◆ **Task goal**:
Read the records and gather each line that includes "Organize".

◆ **The input**:
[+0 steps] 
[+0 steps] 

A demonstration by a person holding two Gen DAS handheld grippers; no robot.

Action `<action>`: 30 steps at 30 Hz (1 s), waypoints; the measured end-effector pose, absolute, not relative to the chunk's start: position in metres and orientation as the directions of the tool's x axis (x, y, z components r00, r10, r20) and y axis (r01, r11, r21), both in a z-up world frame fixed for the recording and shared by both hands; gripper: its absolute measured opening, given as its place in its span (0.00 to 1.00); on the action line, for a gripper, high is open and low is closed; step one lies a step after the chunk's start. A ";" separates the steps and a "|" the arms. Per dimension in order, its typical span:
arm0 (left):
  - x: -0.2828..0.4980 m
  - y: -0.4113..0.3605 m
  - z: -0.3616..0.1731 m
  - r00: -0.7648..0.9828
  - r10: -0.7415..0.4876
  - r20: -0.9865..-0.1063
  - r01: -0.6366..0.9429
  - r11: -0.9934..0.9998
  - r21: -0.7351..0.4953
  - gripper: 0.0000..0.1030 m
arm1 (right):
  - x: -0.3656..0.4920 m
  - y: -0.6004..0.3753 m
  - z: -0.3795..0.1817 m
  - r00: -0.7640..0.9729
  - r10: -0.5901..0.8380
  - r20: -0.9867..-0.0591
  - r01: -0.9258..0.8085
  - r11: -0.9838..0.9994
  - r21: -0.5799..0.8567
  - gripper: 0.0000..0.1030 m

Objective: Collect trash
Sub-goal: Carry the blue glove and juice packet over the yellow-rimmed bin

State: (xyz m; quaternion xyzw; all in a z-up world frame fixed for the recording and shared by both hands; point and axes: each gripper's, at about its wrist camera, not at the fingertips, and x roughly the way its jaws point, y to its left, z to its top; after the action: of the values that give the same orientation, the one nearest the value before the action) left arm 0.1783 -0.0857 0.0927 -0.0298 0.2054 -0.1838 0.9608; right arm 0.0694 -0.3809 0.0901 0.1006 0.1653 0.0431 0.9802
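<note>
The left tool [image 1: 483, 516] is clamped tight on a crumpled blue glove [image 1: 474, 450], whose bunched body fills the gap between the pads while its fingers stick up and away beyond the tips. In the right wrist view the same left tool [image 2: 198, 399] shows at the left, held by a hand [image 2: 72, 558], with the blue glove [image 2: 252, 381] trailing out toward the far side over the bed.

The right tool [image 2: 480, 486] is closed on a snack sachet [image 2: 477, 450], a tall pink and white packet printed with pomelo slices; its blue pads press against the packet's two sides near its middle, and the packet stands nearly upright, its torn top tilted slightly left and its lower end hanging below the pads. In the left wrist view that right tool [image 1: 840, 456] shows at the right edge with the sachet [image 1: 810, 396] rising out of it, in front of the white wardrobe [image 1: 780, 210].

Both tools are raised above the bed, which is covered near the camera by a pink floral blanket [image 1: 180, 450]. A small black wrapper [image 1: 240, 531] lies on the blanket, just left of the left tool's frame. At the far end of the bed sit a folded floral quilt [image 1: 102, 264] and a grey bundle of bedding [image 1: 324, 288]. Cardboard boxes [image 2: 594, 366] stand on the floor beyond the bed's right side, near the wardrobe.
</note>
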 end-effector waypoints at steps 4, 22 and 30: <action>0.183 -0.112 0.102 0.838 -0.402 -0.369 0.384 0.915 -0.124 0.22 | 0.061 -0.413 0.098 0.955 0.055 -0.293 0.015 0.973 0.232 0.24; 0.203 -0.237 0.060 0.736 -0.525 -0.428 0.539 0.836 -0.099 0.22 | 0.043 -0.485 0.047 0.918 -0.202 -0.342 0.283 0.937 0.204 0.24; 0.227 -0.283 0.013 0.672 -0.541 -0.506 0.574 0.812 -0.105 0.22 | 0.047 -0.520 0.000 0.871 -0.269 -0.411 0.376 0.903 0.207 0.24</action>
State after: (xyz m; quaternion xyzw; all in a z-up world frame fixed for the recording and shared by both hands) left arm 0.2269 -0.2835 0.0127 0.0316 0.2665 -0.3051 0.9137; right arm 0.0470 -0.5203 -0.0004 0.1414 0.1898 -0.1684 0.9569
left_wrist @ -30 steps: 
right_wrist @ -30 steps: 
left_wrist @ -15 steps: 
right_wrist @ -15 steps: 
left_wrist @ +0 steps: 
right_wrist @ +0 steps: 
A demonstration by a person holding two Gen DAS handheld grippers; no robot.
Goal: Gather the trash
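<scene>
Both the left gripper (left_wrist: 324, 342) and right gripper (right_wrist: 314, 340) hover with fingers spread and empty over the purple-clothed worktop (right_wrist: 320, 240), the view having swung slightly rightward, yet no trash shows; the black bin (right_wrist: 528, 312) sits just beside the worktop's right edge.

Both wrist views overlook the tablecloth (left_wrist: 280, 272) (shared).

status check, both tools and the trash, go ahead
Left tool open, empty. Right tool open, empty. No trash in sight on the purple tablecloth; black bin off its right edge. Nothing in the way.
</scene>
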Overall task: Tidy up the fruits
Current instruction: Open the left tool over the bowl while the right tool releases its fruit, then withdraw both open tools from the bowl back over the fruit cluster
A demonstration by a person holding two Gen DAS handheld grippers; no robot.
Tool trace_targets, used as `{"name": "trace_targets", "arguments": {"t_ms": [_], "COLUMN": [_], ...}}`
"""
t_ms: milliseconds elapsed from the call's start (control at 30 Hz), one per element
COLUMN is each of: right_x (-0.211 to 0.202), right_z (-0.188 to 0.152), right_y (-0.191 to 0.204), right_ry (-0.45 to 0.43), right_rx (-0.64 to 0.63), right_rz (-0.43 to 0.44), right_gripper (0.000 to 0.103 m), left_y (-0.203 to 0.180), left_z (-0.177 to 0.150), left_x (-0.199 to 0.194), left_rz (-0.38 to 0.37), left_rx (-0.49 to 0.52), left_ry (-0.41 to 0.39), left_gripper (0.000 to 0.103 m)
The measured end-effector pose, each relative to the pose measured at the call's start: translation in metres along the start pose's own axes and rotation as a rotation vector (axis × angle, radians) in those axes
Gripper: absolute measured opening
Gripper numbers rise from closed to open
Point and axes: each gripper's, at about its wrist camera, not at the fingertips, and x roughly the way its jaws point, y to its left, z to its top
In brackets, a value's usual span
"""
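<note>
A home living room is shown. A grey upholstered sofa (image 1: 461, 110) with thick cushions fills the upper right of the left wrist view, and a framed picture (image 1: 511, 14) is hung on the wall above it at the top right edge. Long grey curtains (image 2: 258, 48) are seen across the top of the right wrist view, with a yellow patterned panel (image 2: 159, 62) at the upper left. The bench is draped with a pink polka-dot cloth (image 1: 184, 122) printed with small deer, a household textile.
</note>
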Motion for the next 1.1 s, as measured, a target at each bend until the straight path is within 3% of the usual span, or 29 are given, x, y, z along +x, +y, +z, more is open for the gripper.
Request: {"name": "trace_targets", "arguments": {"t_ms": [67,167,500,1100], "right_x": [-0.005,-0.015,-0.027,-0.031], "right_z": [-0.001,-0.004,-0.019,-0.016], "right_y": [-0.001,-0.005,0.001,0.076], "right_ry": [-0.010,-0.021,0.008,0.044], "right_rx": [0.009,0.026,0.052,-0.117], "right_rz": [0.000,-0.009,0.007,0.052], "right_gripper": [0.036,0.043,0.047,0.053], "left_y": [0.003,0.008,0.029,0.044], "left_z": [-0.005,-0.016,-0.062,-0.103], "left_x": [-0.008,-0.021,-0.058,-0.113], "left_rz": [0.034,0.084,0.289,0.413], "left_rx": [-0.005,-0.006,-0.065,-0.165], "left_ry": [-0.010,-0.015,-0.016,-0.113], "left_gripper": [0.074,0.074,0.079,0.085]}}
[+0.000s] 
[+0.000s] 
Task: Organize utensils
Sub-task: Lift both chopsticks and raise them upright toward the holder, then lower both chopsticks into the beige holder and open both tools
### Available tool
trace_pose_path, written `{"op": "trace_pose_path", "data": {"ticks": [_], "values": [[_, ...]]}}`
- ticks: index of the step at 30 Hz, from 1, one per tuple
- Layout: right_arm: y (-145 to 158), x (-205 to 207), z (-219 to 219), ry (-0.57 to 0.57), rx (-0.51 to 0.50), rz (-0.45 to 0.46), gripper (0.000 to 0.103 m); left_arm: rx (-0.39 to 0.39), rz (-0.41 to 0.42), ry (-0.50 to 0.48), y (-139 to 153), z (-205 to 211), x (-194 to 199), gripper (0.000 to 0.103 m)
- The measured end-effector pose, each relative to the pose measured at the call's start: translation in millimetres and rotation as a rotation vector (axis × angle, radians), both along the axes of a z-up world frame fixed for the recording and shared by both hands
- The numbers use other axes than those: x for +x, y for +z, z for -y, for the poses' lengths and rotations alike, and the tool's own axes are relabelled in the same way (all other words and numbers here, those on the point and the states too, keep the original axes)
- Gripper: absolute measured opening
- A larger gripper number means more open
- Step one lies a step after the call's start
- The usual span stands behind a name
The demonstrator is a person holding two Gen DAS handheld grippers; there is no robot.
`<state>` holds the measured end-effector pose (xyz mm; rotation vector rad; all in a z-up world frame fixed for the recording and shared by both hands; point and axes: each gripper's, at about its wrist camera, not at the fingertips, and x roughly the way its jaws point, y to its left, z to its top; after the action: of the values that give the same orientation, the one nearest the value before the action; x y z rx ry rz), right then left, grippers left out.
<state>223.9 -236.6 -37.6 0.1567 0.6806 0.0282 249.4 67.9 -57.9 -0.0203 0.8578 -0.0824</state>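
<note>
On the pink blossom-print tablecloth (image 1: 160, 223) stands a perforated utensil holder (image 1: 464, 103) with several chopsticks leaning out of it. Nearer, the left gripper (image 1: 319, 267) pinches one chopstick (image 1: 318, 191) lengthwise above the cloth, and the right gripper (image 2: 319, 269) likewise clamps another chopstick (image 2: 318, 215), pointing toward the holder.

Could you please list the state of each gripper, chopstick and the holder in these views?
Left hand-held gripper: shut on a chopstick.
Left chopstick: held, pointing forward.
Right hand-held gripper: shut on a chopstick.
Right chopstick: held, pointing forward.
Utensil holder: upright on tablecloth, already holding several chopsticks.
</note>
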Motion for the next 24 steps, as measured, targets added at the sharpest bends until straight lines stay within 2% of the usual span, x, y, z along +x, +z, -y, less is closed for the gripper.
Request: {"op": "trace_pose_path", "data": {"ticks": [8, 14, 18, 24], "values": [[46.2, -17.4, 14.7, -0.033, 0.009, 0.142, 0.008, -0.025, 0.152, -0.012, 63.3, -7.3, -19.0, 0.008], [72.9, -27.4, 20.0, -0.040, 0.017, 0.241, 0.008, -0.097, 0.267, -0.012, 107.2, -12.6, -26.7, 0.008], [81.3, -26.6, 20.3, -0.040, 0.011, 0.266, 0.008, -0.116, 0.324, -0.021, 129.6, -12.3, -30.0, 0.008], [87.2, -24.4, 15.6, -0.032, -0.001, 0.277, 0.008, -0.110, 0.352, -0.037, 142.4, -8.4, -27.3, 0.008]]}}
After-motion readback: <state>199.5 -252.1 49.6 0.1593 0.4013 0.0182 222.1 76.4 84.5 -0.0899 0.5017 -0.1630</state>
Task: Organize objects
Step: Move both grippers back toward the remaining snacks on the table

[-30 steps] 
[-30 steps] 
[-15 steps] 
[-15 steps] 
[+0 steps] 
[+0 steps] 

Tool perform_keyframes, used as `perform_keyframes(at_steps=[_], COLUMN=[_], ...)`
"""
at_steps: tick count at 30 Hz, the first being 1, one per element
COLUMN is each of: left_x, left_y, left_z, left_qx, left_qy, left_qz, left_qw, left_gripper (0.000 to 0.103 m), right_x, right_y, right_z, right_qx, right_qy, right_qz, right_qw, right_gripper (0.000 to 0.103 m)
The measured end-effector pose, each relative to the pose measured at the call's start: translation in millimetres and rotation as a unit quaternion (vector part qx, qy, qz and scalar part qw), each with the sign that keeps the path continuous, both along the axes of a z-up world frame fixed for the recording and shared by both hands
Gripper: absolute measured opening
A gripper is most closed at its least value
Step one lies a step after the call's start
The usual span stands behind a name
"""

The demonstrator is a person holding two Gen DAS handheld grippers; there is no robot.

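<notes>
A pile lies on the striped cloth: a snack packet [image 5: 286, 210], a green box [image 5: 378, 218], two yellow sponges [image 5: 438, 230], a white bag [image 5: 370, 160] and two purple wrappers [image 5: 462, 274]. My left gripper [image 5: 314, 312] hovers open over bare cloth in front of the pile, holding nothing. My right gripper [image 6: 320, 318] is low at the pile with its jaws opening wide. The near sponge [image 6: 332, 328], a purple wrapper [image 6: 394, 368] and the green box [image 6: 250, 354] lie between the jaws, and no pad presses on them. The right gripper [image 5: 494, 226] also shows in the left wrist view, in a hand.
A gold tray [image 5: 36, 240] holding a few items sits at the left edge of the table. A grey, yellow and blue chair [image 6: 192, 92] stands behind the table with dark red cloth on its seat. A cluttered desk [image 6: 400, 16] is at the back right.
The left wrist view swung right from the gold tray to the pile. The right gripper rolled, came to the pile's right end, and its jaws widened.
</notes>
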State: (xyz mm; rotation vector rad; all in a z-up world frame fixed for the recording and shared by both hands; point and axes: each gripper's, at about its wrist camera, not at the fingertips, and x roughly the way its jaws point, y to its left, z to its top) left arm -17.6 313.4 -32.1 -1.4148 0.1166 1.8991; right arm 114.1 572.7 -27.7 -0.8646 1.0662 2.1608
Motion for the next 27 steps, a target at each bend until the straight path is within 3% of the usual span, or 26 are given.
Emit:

◆ **Answer to the problem**:
Task: Organize utensils
Task: Organize objects

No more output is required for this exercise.